Wegen Flüchtlingskrise: Seehofer droht Merkel mit Gang vor Gericht

Flüchtlinge machen sich in München auf den Weg zu Notunterkünften. (Archivbild)

Flüchtlinge machen sich in München auf den Weg zu Notunterkünften. (Archivbild)

Der bayrische Ministerpräsident und CSU-Vorsitzende Horst Seehofer hat der deutschen Bundeskanzlerin Angela Merkel in der Flüchtlingskrise mit dem Gang vor das Bundesverfassungsgericht gedroht.

Sollte der Bund nicht bald wirksame Massnahmen zur Begrenzung des Zuzugs von Asylbewerbern ergreifen, behalte sich Bayern den Klageweg vor.

Das teilte die bayrische Staatskanzlei am Freitag nach einer Kabinettssitzung in München mit. "Wir sind ausdrücklich der Meinung, dass die Zuwanderung gesteuert und begrenzt werden muss, wenn wir in der Bundesrepublik Deutschland damit zurande kommen wollen", sagte Seehofer vor Journalisten.

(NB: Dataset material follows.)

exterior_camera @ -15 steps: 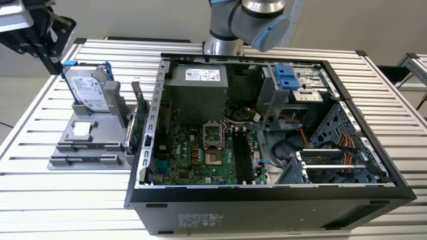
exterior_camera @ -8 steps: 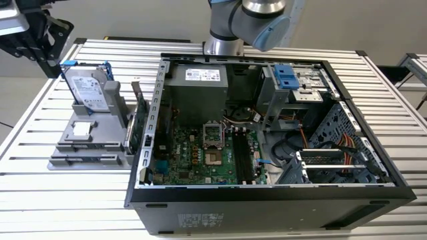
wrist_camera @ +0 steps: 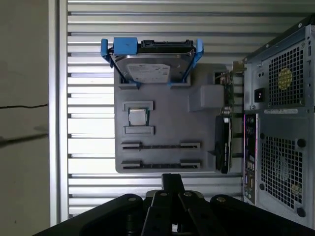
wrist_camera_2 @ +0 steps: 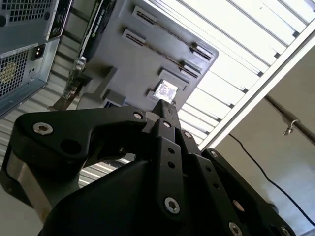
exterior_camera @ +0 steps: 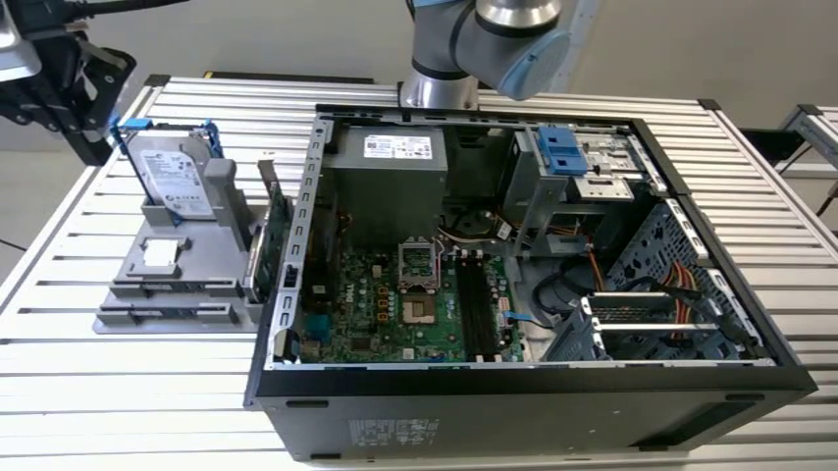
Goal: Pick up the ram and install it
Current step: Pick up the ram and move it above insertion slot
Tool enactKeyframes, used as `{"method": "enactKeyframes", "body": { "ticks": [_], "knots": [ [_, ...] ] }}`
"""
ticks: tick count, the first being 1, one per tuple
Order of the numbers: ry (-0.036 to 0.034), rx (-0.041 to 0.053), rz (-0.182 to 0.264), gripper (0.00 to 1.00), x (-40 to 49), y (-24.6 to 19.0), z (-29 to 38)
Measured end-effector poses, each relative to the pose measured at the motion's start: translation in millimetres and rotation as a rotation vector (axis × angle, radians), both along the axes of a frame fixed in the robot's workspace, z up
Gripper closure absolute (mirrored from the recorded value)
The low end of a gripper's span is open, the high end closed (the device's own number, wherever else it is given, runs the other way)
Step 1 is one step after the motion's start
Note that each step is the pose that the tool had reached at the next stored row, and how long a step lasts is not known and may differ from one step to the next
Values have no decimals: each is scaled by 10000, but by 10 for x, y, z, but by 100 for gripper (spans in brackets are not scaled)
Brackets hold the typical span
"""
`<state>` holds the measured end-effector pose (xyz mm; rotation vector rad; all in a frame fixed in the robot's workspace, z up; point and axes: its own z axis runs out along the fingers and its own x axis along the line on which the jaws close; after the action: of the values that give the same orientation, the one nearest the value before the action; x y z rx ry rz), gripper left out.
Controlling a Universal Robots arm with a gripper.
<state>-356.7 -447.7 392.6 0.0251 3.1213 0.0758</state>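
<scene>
My black gripper (exterior_camera: 89, 147) hangs at the exterior view's far left, above the table edge beside the grey parts holder (exterior_camera: 196, 263). In both wrist views its fingers (wrist_camera: 172, 183) (wrist_camera_2: 165, 112) are pressed together with nothing seen between them. The holder (wrist_camera: 167, 110) lies just ahead of the fingertips. Its two long narrow slots (wrist_camera: 161, 146) (wrist_camera: 161, 163) look bare. The ram is hidden or out of view. I cannot tell whether a stick sits in the dark memory slots (exterior_camera: 476, 304) on the motherboard.
A silver hard drive (exterior_camera: 177, 172) (wrist_camera: 151, 66) in blue rails stands in the holder, with a small square chip (wrist_camera: 138, 117) below it. A green expansion card (exterior_camera: 271, 245) (wrist_camera: 224, 142) stands at the holder's edge next to the open computer case (exterior_camera: 524, 397).
</scene>
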Motion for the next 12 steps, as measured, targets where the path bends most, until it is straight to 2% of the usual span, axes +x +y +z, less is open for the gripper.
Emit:
{"method": "enactKeyframes", "body": {
  "ticks": [12],
  "knots": [
    [0, 0, -21, 100, -4, -173, 0]
  ]
}}
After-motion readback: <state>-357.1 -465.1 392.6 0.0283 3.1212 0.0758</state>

Die bayrische Landesregierung forderte den Bund in dem Zusammenhang auch auf, als "Notmassnahme" Flüchtlinge unmittelbar an der Grenze zurückzuweisen. Sollte der Bund "auch hier nicht" tätig werden, behalte sich der Freistaat anlassbezogen eigene Massnahmen vor.

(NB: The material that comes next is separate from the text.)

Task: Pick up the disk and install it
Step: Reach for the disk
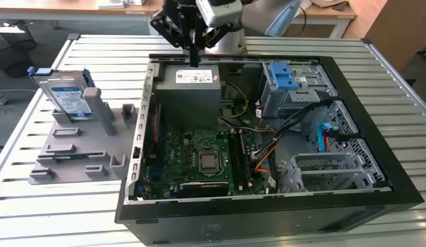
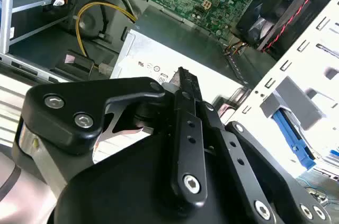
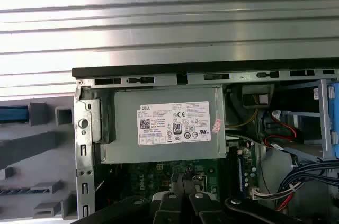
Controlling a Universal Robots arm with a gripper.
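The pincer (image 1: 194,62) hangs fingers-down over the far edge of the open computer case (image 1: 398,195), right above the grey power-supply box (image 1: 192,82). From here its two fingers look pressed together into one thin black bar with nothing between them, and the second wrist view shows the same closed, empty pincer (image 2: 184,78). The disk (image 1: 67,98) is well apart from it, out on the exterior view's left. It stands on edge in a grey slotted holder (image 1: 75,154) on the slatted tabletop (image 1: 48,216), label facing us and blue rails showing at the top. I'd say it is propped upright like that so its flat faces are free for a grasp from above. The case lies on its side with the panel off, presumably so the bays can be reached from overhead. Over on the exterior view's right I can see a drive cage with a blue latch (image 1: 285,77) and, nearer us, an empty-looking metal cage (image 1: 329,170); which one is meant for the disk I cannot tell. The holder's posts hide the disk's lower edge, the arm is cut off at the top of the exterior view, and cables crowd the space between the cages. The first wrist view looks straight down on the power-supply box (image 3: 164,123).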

Gabriel und Steinmeier wollen für Deutschland begrenzte Zuwanderung

Deutschlands Vizekanzler Sigmar Gabriel und Aussenminister Frank-Walter Steinmeier haben derweil vor einer unbegrenzten Zuwanderung in ihr Land gewarnt. "Wir können nicht dauerhaft in jedem Jahr mehr als eine Million Flüchtlinge aufnehmen und integrieren", schreiben die beiden SPD-Politiker in einem am Freitag veröffentlichten Beitrag für den "Spiegel".

Trotz der "beispiellosen Hilfsbereitschaft" der Deutschen "müssen wir das Mögliche dafür tun, damit die Zuwanderungszahlen nach Deutschlandwieder sinken".

Beide Politiker fordern, die Sorgen der Bevölkerung ernst zu nehmen. "Unsere Politik wird nur dann auf Dauer mitgetragen, wenn wir die Hilfsbereitschaft der Menschen in unserem Land nicht überfordern", schreiben Gabriel und Steinmeier. Die Debatte dürfe sich nicht nur zwischen "Wir schaffen das" und "Das Boot ist voll" bewegen, sonst drohe "die Flüchtlingsfrage unsere Gesellschaft zu zerreissen".

Die beiden Sozialdemokraten forderten eine "ehrliche Diskussion" über realistische Gestaltungsmöglichkeiten. "Zur Ehrlichkeit gehört das Eingeständnis, dass wir die Dynamik der Migration nicht allein mit den Mitteln der deutschen Innenpolitik und schon gar nicht ohne Europa beeinflussen können; und auch dann werden wir den Trend nicht über Nacht brechen", warnten die beiden SPD-Spitzenpolitiker.

SPD-Chef Gabriel betonte zugleich die Bedeutung des Asylrechts. "Am Grundrecht auf Asyl wird nicht gerüttelt", sagte Gabriel der SPD-Zeitung "vorwärts". Die Frage, wer Schutz brauche und wer nicht, "wird in einem fairen Verfahren auf der Grundlage unseres Grundgesetzes entschieden". Klar sei aber auch: "Wer keine Bleibeperspektive hat, muss Deutschlandverlassen."